▶ **PROBLEM STATEMENT**
Through the line with "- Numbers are" and starting from the first line, return the records below word for word, with pictures left out.

Collected data entries
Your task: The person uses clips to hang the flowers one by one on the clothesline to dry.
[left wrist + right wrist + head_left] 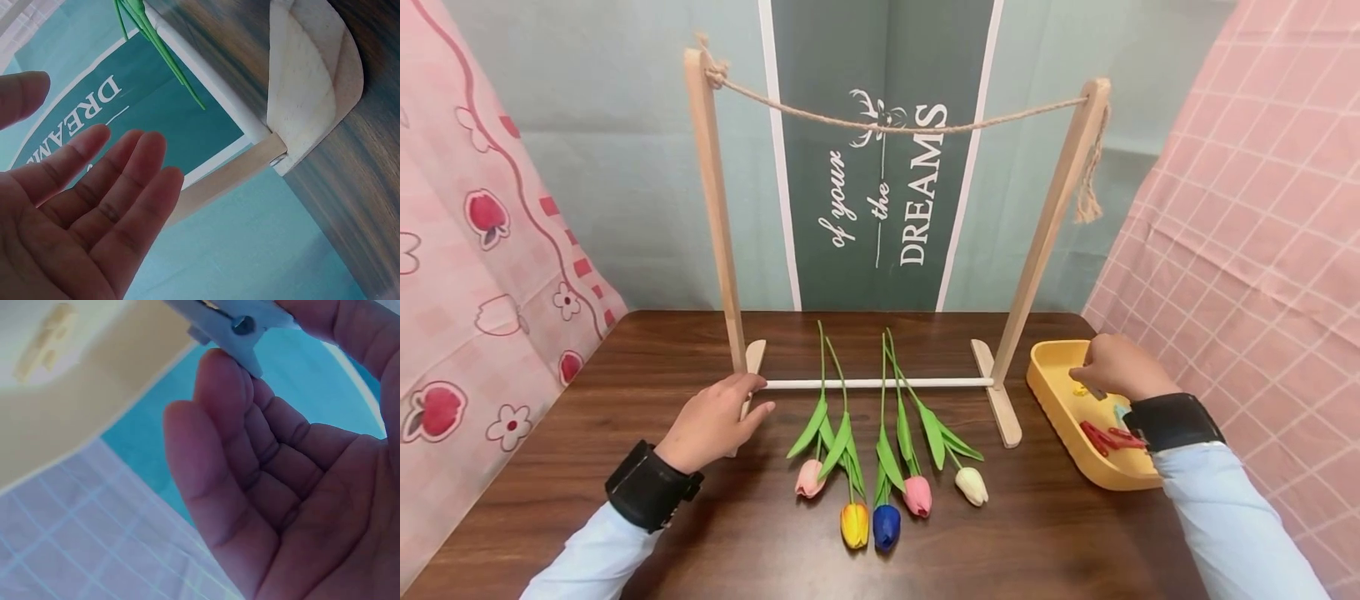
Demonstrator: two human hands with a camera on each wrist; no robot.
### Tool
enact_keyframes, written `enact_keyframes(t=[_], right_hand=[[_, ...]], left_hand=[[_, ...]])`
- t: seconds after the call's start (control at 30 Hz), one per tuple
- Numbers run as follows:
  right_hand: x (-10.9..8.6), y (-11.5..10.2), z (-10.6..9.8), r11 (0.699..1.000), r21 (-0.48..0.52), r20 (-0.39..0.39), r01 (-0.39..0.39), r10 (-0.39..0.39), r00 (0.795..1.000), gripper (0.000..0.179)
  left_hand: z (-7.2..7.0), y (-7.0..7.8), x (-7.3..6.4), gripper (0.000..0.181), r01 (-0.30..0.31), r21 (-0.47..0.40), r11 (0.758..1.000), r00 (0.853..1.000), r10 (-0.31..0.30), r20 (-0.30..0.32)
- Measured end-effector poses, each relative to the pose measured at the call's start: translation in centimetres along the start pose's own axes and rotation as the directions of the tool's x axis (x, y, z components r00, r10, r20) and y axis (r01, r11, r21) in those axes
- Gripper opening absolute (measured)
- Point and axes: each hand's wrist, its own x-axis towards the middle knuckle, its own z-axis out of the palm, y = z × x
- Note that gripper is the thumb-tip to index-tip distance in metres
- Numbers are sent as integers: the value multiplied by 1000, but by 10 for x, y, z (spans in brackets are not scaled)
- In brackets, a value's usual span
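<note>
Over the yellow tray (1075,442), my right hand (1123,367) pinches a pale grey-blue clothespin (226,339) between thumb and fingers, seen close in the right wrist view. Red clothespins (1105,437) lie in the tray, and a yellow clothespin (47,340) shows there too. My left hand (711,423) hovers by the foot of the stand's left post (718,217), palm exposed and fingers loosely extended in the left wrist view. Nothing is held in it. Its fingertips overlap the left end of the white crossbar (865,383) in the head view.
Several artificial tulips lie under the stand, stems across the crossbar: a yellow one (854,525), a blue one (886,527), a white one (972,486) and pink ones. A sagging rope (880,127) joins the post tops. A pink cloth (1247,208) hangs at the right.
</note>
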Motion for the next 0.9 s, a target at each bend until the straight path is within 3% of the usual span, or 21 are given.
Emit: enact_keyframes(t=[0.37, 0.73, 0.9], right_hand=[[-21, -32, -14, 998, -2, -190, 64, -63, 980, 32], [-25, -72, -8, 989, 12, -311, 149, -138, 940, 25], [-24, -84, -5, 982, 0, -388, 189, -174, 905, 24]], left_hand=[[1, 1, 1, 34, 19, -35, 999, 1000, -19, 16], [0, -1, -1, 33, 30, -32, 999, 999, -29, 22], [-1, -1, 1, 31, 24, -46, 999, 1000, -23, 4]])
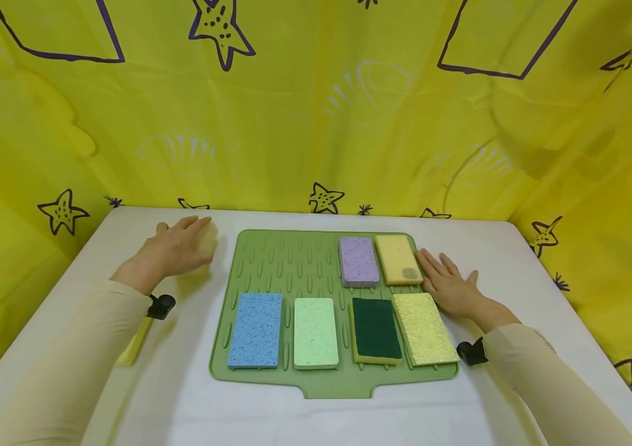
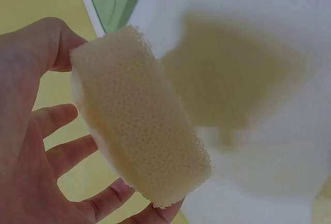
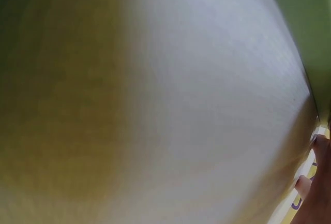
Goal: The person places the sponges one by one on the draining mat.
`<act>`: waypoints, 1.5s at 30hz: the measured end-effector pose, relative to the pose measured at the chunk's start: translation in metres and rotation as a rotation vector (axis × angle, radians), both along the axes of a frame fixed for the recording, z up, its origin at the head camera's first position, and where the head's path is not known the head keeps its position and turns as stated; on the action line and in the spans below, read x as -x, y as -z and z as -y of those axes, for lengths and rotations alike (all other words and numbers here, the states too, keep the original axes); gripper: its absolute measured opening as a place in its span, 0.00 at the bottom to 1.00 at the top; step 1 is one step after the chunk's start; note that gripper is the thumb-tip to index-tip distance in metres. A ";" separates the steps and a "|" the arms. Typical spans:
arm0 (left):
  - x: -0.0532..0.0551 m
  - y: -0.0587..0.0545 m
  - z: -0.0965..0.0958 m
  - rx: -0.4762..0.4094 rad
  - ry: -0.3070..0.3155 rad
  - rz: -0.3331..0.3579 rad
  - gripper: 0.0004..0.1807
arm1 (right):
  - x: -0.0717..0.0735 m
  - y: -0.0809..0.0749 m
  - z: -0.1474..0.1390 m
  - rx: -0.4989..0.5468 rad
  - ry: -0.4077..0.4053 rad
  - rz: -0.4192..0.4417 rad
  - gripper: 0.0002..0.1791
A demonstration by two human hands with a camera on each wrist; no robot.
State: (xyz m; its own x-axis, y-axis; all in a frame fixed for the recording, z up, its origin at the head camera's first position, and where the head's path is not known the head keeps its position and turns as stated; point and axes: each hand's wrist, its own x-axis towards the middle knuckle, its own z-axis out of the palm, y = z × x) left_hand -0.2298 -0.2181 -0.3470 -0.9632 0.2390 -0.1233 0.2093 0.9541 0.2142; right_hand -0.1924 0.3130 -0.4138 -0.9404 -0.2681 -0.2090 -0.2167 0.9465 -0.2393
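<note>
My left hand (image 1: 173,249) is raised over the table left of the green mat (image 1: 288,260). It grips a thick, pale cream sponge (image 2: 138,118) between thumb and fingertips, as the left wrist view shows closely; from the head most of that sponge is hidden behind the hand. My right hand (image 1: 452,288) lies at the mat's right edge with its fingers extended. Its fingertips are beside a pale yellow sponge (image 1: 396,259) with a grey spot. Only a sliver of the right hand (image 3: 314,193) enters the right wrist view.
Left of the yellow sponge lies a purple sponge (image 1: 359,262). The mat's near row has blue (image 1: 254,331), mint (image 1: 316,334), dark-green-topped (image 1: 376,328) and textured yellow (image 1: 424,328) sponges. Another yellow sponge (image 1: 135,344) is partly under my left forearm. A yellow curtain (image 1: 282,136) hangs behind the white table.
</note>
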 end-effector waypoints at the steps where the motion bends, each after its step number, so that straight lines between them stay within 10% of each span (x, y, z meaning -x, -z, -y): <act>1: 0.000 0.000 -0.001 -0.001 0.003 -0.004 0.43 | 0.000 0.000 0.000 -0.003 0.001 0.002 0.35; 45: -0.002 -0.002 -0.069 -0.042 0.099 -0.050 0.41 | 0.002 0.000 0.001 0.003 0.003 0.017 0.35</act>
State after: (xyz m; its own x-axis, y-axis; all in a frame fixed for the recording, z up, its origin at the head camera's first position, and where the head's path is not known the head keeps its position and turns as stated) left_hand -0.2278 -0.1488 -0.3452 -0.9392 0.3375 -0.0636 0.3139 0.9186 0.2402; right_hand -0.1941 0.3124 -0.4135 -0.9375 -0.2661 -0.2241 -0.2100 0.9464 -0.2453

▶ **REPLY TO THE TASK**
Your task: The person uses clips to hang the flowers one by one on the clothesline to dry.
[left wrist + right wrist + head_left] 
Demonstrator: two human hands with a camera on each wrist; no robot.
### Tool
enact_keyframes, written `enact_keyframes(t=[_], right_hand=[[_, ...]], left_hand=[[_, ...]])`
- t: seconds after the call's start (control at 30 Hz), one per tuple
- Numbers run as follows:
  right_hand: x (-10.9..8.6), y (-11.5..10.2), z (-10.6..9.8), r11 (0.699..1.000), r21 (-0.48..0.52), r20 (-0.39..0.39), r01 (-0.39..0.39), r10 (-0.39..0.39), r00 (0.795..1.000), gripper (0.000..0.179)
  left_hand: z (-7.2..7.0), y (-7.0..7.8), x (-7.3..6.4), gripper (0.000..0.181), r01 (-0.30..0.31), r21 (-0.47..0.40), r11 (0.758..1.000), r00 (0.853..1.000), r10 (-0.31..0.30), r20 (-0.30..0.32)
- Measured end-effector poses, each relative to the pose measured at the call's start: translation in centimetres along the start pose's own axes and rotation as the directions of the tool's x axis (x, y, z components r00, r10, r20) and y axis (r01, r11, r21) in those axes
- Gripper opening absolute (measured)
- Point and axes: each hand's wrist, its own x-axis towards the middle knuckle, its own z-axis out of the palm, y = z × x
- Note that gripper is the thumb-tip to index-tip distance in metres
- Numbers are sent as integers: the value multiplied by 1000, but by 10 for x, y, z (spans in brackets are not scaled)

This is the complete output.